LeRoy described several imaging protocols that had been changed to accommodate pregnant women. For appendicitis, he and his colleagues first turn to ultrasound, and if that is nondiagnostic, they go to MR. The protocol is not feasible, of course, for facilities that have no or limited access to MR equipment, he said.

Dr. Kimberley Applegate, an associate professor of radiology at the Indiana University School of Medicine, noted the surprising lack of literature regarding the topic of imaging pregnant or potentially pregnant women. The topic is a complicated one, encompassing different categories of patients: abdominal versus extra-abdominal imaging candidates, emergency versus scheduled imaging candidates, known pregnancies versus unsure/unknown, and minors versus adults.

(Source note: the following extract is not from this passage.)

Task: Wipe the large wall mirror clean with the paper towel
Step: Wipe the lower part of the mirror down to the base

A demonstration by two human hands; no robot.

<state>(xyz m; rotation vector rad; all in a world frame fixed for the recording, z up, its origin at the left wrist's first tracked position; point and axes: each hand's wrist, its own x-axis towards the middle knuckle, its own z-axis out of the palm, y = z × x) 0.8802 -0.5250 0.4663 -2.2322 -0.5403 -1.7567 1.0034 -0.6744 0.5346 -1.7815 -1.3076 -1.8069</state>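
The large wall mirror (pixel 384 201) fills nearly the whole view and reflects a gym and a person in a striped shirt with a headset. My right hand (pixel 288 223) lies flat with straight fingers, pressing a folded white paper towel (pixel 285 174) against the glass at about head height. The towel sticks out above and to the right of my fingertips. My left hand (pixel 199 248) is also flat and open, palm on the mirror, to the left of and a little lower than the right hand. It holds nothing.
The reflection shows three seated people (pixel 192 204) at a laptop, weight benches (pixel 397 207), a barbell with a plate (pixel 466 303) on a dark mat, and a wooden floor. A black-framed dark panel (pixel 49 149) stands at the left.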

Citing earlier research, Applegate said that approximately 1% of all pregnant women are given abdominal radiography during the first trimester of pregnancy.

In terms of screening and imaging protocols for pregnant patients, policies vary at institutions across the nation. Some have no written consent or screening questionnaire, some have the technologist ask all females from 12 to 52 years of age if they are pregnant, and others perform urine tests in those patients where pregnancy is unknown, she said.

Many are looking to the American College of Radiology to develop national guidelines to bring some uniformity to the process, Applegate said. Meanwhile, radiology departments can develop brochures informing pregnant women about the risks as well as the benefits of imaging. Facilities and organizations should update their Web sites to include imaging information for the pregnant patient.

Developing national guidelines and standards is no easy task. It will require collaboration between radiologists, clinicians, legal experts, and radiation risk experts, according to Applegate.